> **Data block**:

----

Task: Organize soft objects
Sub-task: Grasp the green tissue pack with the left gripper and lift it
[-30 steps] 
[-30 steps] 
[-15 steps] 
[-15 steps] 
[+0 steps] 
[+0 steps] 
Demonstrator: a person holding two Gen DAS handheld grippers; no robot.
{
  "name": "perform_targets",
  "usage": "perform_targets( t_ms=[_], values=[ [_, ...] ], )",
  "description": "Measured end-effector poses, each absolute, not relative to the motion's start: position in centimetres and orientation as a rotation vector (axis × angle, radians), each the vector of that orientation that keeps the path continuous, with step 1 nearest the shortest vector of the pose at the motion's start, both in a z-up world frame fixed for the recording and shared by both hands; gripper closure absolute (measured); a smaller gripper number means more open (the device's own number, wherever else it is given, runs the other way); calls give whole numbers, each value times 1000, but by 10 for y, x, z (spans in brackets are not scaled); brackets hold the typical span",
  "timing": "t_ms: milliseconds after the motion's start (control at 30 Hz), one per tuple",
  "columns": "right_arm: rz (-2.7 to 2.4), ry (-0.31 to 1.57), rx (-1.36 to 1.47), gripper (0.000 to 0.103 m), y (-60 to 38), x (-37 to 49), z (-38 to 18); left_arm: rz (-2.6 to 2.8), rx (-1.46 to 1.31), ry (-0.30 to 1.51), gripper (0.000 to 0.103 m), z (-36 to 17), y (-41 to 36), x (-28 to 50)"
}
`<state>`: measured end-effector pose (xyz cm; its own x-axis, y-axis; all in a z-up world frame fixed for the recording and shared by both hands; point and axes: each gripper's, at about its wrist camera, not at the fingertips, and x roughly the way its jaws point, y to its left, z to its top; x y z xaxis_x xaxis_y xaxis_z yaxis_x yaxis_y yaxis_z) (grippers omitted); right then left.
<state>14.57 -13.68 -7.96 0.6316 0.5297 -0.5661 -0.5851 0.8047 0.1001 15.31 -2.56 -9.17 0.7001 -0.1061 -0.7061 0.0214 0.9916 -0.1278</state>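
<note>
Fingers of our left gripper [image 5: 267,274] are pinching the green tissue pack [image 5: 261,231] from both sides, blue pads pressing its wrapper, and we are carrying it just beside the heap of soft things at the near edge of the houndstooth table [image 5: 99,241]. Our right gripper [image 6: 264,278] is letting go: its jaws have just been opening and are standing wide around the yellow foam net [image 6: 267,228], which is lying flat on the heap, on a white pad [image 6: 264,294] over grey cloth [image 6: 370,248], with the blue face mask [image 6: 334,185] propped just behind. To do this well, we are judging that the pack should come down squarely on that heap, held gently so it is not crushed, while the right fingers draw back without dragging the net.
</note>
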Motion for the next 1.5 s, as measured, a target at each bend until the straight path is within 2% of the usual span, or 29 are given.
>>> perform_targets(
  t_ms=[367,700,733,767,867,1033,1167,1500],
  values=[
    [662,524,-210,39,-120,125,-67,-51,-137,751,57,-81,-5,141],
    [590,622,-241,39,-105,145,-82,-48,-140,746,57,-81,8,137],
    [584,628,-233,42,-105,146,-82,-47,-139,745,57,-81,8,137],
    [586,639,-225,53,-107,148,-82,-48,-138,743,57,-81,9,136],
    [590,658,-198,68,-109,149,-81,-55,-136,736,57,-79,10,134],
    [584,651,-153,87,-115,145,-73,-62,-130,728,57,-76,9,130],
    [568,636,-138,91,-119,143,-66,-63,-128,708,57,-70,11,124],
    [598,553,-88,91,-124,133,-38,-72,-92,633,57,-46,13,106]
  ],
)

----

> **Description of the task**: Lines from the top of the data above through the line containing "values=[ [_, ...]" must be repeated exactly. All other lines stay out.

> **Answer to the problem**:
Task: Organize soft objects
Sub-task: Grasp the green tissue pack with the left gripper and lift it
[-30 steps] 
[-30 steps] 
[-15 steps] 
[-15 steps] 
[+0 steps] 
[+0 steps] 
Demonstrator: a person holding two Gen DAS handheld grippers; no robot.
{
  "name": "perform_targets",
  "usage": "perform_targets( t_ms=[_], values=[ [_, ...] ], )",

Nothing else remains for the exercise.